There have been plenty of positive signs at Leeds so far this season but progress is coming at a slow pace.
It's been a mixed start for Uwe Rosler at Leeds United since succeeding Neil Redfearn over the summer. At any other club, Rosler's achievements to date would be considered a base to move forward from.
But, under Massimo Cellino at Elland Road - or any of the Italian's other clubs in the past, coaches generally aren't given the time to prove themselves. Adam Pearson's exit as executive director may have been his own choice but, if not, it suggests the Leeds owner is in the mood for change once more.
That provides a good basis to review Rosler's work so far. Only having lost once in the Championship will work to his credit.
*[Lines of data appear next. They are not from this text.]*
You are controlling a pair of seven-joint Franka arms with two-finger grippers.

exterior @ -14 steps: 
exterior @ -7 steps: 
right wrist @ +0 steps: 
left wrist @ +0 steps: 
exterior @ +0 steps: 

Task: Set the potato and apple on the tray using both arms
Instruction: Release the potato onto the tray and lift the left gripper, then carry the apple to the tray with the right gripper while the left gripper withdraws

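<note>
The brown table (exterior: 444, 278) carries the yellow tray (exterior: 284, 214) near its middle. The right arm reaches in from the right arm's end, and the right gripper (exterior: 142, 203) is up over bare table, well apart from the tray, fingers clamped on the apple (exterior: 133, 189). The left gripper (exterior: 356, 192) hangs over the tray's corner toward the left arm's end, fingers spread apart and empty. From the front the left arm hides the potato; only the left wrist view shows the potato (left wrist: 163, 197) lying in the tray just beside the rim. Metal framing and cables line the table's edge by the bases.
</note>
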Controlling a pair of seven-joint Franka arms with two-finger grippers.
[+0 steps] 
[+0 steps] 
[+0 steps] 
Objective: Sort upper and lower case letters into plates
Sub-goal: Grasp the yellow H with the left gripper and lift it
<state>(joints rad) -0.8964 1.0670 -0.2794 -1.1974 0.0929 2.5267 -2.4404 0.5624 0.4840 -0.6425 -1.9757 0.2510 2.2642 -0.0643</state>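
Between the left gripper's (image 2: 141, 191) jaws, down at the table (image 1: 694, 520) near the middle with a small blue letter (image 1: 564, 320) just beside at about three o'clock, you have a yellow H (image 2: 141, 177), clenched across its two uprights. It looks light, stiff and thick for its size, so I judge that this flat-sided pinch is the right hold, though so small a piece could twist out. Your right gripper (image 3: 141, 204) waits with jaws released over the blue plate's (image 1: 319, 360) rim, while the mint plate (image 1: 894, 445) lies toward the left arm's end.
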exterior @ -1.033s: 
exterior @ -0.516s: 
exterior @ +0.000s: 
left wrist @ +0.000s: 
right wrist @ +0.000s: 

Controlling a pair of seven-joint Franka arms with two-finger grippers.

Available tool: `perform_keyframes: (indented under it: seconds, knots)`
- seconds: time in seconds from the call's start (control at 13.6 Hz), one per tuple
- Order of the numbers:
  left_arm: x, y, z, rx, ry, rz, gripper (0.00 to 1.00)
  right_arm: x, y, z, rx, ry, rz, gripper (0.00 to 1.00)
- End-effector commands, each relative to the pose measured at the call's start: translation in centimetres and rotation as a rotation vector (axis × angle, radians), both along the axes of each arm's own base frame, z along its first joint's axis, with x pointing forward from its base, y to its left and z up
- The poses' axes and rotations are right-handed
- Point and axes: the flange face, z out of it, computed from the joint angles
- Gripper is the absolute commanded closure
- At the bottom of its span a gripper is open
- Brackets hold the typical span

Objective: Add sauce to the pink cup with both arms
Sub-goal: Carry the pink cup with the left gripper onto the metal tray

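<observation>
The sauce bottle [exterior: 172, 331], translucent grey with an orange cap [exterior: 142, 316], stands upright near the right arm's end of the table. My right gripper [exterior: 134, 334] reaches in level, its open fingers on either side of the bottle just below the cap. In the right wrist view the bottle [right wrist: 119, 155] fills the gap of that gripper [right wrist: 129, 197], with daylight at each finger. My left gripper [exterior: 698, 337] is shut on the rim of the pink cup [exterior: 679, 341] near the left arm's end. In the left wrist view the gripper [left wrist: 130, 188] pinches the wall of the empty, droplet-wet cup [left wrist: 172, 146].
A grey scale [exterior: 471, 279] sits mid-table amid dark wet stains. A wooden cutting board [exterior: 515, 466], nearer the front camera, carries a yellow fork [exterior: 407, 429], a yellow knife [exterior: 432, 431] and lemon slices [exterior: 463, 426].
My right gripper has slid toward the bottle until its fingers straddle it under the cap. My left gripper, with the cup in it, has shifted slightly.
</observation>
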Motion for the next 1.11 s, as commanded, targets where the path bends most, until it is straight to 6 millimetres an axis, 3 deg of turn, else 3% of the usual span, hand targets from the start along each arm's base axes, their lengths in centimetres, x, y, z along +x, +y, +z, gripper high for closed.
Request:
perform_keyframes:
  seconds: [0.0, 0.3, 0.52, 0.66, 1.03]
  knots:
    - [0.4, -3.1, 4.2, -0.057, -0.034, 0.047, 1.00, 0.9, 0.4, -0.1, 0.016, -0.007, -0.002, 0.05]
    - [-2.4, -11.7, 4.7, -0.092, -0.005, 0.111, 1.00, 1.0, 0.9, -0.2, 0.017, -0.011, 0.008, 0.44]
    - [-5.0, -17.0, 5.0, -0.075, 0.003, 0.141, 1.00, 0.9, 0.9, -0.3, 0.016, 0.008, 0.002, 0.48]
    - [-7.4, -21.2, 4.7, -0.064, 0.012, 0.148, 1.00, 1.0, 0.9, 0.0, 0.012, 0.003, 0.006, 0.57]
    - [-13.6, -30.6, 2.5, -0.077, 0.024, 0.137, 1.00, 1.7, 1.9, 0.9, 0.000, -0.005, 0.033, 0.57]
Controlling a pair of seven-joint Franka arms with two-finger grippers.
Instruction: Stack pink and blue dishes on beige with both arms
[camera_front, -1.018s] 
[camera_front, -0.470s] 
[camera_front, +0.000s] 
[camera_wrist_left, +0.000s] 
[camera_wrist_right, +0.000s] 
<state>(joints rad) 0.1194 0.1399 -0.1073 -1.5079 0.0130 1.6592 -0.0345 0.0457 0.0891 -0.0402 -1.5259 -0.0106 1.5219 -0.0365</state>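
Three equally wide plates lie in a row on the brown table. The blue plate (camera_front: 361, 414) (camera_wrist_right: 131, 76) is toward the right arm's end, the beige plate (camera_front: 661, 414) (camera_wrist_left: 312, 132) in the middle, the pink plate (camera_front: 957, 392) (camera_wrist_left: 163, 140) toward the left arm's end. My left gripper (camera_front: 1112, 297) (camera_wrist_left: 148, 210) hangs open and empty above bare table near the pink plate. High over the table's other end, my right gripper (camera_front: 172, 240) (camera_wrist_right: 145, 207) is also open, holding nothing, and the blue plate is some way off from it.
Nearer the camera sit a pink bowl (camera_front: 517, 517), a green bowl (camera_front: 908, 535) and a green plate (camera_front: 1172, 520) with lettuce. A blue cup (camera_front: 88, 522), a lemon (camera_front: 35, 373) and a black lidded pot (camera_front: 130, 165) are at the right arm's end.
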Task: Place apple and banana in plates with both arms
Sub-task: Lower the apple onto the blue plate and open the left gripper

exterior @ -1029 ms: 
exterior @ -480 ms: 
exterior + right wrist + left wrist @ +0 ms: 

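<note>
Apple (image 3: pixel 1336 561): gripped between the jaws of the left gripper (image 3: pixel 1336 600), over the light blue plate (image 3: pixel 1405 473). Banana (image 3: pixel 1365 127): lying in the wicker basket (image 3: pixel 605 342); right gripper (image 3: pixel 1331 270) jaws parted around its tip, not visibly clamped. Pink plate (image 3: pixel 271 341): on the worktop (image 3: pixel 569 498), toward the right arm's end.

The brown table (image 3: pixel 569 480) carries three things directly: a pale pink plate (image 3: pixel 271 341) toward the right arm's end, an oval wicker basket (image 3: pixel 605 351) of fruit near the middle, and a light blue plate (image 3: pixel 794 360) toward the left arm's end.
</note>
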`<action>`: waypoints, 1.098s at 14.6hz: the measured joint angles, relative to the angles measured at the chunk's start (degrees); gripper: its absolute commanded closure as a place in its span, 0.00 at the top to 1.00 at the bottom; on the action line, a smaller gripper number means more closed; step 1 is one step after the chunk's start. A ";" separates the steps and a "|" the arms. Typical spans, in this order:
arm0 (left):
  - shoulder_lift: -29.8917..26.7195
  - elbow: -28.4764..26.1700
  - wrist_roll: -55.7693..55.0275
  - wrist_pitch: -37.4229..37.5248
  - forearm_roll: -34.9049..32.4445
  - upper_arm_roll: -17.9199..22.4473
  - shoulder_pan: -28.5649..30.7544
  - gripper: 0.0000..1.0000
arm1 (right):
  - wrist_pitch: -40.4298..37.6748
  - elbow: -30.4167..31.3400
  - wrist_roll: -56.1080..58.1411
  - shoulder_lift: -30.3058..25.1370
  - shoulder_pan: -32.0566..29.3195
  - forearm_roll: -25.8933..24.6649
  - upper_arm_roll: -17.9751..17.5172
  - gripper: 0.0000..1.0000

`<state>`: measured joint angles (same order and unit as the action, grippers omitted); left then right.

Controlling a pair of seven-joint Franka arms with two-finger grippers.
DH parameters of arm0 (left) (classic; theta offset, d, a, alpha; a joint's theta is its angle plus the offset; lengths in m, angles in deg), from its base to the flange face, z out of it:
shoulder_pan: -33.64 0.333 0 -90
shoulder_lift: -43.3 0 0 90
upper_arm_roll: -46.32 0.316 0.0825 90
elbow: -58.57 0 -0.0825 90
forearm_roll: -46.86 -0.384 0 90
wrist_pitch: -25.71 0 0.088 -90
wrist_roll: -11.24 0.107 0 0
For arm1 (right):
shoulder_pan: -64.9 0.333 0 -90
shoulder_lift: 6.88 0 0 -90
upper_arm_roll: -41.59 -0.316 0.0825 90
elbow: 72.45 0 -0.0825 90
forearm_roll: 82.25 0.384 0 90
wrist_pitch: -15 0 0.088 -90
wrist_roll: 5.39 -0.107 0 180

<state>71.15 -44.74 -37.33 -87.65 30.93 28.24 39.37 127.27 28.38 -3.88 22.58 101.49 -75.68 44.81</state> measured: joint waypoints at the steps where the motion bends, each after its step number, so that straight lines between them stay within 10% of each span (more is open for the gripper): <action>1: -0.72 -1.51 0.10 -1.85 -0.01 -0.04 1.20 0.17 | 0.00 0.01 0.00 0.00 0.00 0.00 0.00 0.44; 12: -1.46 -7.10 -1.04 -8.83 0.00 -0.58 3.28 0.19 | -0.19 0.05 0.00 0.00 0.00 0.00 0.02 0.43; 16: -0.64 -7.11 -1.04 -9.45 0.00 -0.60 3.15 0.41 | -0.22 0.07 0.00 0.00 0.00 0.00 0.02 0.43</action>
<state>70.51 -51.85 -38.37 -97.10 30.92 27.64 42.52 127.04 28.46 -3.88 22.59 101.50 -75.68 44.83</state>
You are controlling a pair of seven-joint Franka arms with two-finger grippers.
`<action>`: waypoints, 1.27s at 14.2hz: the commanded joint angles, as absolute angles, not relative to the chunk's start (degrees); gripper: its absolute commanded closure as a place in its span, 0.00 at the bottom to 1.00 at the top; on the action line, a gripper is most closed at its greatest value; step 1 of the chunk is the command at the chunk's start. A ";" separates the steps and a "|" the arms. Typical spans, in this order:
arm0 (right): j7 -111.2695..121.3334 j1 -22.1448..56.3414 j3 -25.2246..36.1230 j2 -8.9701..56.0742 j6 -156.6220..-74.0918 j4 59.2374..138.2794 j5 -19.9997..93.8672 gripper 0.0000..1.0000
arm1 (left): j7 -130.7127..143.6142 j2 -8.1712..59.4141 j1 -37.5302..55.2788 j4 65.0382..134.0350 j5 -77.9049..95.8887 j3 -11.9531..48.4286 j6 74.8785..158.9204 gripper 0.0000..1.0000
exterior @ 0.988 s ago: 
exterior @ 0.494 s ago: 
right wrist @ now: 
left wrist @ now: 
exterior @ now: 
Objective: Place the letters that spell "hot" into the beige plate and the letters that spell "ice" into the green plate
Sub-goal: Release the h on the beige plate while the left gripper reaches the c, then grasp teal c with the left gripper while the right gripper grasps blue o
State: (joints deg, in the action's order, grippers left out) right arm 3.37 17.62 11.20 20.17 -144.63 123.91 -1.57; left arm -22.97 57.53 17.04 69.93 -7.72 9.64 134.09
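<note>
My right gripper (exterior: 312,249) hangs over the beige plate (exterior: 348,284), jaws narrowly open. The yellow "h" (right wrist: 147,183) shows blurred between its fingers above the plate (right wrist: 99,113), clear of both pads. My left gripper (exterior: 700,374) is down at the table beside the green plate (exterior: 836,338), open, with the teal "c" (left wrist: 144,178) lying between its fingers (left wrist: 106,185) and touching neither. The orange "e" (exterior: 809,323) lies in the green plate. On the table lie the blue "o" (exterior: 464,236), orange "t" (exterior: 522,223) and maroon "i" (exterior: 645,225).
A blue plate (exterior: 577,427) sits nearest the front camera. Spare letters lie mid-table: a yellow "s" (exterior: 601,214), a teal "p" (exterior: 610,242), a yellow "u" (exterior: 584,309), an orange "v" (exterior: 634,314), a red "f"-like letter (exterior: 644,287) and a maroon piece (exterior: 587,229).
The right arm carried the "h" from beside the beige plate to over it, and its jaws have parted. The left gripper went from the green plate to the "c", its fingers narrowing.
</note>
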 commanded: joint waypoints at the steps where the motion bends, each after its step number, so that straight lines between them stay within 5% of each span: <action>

Equally, though, just the one win - with a number of games drawn from winning positions - won't...
Already, Rosler looks to have got the best out of Chris Wood and Stuart Dallas, two of United's summer signings, while the 46-year-old has also been spoken of highly by figures such as Sol Bamba, Kalvin Phillips and more.
The German appears liked, has created a good sense of competition in midfield and has made the players fitter, clearly letting them all know exactly what he expects in every aspect of his playing system.
Rosler has, too, been able to influence games with effective substitutions, balancing the need to get injured players back to full fitness with the need to use them in games where Leeds have initially struggled.
Rosler's rigidity in the job, however, has by now been well documented. The German has shown similar signs to those displayed in his previous jobs, batting away reasonable questions from reporters about why a football manager isn't willing to offer up a different option/system.
The Leeds boss's dedication to his 'philosophy' looks like it will always prove more costly than beneficial, while he has always been quick to state that he was right to make a certain selection - often when fans have completely disagreed.
Rosler has also still failed to address one of United's biggest problems from last season in that they simply don't score much. Obviously, the 46-year-old is dealing with a thin squad who don't possess too many alternatives up front. But his reluctance to use Mirco Antenucci has only acted against him, while Lee Erwin has also been left in the dark.
Rosler has produced a lot of talk and, if he is still at Leeds with the club constantly drawing in a month or two, that talk will have proved unfounded. But the German has certainly got on with things well for the most part, improving the basics and bringing back a semblance of identity for United. Barring a couple of poor performances, Leeds have generally looked solid. It's all simply about whether this rate of progress is quick enough for Cellino.